- **REQUIRED ACTION**
The whole listing below must be repeated exactly.

- **DATA EXTRACT**
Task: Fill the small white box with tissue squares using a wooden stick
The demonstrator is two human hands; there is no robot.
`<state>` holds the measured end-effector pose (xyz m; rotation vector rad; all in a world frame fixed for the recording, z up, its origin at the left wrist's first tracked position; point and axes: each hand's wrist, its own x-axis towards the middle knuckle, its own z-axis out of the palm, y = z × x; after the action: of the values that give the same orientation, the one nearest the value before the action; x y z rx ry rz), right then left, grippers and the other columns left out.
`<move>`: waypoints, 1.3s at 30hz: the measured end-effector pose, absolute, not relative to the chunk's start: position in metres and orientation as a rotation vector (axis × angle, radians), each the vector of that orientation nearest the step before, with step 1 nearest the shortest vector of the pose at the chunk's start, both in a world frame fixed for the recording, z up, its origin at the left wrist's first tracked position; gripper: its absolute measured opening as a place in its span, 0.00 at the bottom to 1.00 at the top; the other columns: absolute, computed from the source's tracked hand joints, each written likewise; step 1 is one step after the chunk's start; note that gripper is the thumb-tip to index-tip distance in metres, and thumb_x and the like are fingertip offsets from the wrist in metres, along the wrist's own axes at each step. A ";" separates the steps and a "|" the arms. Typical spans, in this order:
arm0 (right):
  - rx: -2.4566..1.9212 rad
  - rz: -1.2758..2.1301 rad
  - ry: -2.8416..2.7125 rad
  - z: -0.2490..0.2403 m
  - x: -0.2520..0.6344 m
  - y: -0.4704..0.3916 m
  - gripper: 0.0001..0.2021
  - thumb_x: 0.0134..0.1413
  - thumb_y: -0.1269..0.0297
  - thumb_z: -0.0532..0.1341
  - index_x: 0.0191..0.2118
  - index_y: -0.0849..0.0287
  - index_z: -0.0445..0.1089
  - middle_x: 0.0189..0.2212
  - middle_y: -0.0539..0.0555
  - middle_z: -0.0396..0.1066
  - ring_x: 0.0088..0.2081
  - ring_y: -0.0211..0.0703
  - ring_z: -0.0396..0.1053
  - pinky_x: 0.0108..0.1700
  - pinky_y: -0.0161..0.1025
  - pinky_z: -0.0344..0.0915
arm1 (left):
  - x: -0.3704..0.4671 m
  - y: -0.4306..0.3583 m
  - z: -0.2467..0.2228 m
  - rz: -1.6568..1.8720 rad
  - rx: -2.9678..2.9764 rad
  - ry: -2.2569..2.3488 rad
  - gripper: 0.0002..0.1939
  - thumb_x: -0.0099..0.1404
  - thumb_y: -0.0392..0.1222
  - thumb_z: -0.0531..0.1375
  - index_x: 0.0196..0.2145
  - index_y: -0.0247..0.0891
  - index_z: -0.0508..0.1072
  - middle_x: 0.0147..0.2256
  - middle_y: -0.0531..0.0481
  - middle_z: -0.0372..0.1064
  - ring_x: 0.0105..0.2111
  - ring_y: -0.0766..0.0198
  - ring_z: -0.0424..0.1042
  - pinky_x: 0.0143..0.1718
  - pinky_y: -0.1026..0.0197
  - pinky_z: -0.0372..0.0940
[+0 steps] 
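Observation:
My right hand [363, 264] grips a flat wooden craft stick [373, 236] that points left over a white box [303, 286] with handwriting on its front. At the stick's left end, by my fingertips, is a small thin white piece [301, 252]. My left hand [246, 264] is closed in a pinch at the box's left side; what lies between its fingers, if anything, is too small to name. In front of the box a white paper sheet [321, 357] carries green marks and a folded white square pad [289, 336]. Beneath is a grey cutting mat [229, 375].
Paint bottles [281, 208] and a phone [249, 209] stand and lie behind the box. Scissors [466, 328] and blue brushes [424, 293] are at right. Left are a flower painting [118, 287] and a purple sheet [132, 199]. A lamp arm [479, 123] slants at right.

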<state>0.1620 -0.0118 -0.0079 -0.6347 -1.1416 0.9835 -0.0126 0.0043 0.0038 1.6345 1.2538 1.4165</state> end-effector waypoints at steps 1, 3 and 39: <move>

- **ANSWER AREA**
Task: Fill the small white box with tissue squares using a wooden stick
The demonstrator is two human hands; there is no robot.
`<state>` holds the measured end-effector pose (xyz m; rotation vector rad; all in a world frame fixed for the recording, z up, its origin at the left wrist's first tracked position; point and axes: each hand's wrist, its own x-axis towards the middle knuckle, its own z-axis out of the palm, y = z × x; after the action: of the values that give the same orientation, the one nearest the value before the action; x y z rx ry rz), right then left, grippers and the other columns left out.
`<move>`: waypoints, 1.3s at 30hz: the measured end-effector pose, absolute, not relative to the chunk's start: position in metres and orientation as a rotation vector (axis × angle, radians), each the vector of that orientation nearest the step before, with step 1 nearest the shortest vector of the pose at the chunk's start, both in a world frame fixed for the recording, z up, its origin at the left wrist's first tracked position; gripper: its absolute measured opening as a place in its span, 0.00 at the bottom to 1.00 at the top; the other columns: absolute, computed from the source's tracked hand joints, each written likewise; step 1 is one step after the chunk's start; note that gripper is the thumb-tip to index-tip distance in metres, and thumb_x and the like are fingertip offsets from the wrist in metres, along the wrist's own axes at each step. A ";" separates the steps and a "|" the arms. Typical spans, in this order:
arm0 (right):
  - rx: -2.4566..1.9212 rad
  - rz: -1.2758..2.1301 rad
  - ry: -2.8416..2.7125 rad
  - z: -0.2490..0.2403 m
  - x: -0.2520..0.6344 m
  - y: -0.4704..0.3916 m
  - gripper: 0.0001..0.2021
  - thumb_x: 0.0134..0.1413
  - thumb_y: -0.1269..0.0297
  - thumb_z: -0.0532..0.1341
  - index_x: 0.0191..0.2118
  - index_y: -0.0849..0.0287
  - index_z: -0.0445..0.1089
  - middle_x: 0.0189..0.2212
  - middle_y: -0.0539..0.0555
  - middle_z: -0.0396..0.1066
  - ring_x: 0.0088..0.2081
  - ring_y: -0.0211..0.0703
  - ring_z: -0.0396..0.1053
  - pinky_x: 0.0108..0.1700
  - pinky_y: -0.0161..0.1025
  - pinky_z: -0.0344..0.0915
arm1 (left):
  - x: -0.3704..0.4671 m
  - y: -0.4306..0.3583 m
  - z: -0.2467..0.2228 m
  - rz: -1.6568..1.8720 rad
  - rx: -2.9678..2.9764 rad
  - ry: -2.2569..2.3488 rad
  - gripper: 0.0002..0.1939
  - thumb_x: -0.0099..0.1404
  - thumb_y: -0.0392..0.1222
  - thumb_z: -0.0531..0.1375
  - index_x: 0.0196..0.2145
  - index_y: -0.0247..0.0891
  - index_z: -0.0508..0.1072
  - middle_x: 0.0147..0.2256
  - middle_y: -0.0531..0.0481
  - middle_z: -0.0372..0.1064
  - ring_x: 0.0105..0.2111
  - ring_y: -0.0766..0.0198
  - ring_z: -0.0424..0.1042
  - pinky_x: 0.0143..0.1718
  - pinky_y: -0.1026..0.0197
  - pinky_z: -0.0372..0.0940
[+0 steps] 
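Observation:
My right hand [363, 264] grips a flat wooden craft stick [373, 236] that points left over a white box [303, 286] with handwriting on its front. At the stick's left end, by my fingertips, is a small thin white piece [301, 252]. My left hand [246, 264] is closed in a pinch at the box's left side; what lies between its fingers, if anything, is too small to name. In front of the box a white paper sheet [321, 357] carries green marks and a folded white square pad [289, 336]. Beneath is a grey cutting mat [229, 375].
Paint bottles [281, 208] and a phone [249, 209] stand and lie behind the box. Scissors [466, 328] and blue brushes [424, 293] are at right. Left are a flower painting [118, 287] and a purple sheet [132, 199]. A lamp arm [479, 123] slants at right.
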
<state>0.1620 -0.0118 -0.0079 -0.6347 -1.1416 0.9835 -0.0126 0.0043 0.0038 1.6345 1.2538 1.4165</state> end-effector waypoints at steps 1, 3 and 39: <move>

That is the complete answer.